Exercise> Give back each line of the data exactly as it reads, minus the pictures.

Data>
+===+

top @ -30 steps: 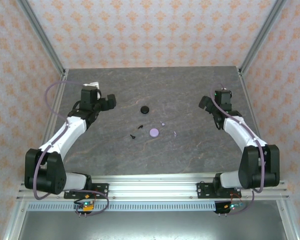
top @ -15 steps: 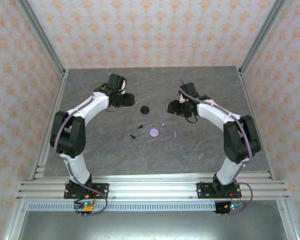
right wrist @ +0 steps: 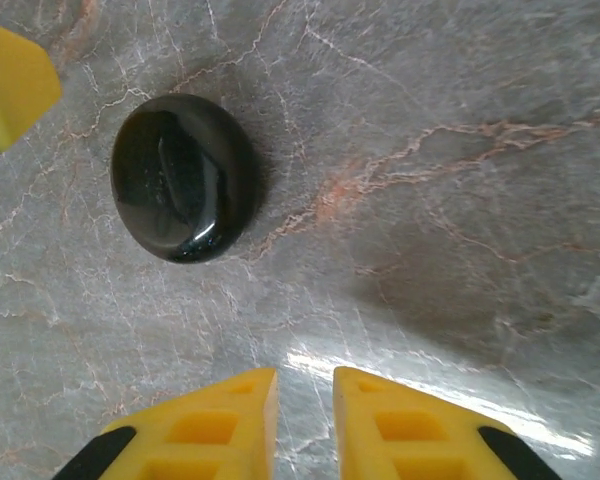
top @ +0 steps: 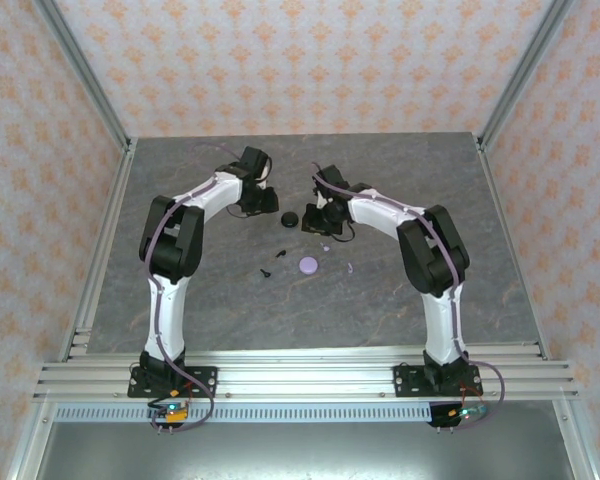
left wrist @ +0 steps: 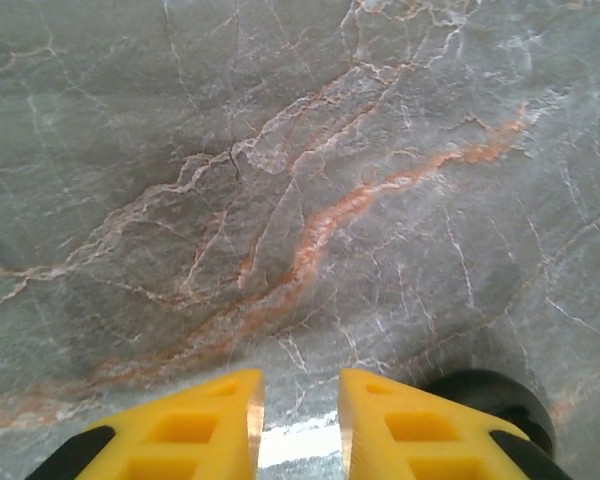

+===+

Solution>
top @ -30 steps: 
top @ -15 steps: 
right wrist @ +0 steps: 
top @ +0 steps: 
left wrist @ +0 steps: 

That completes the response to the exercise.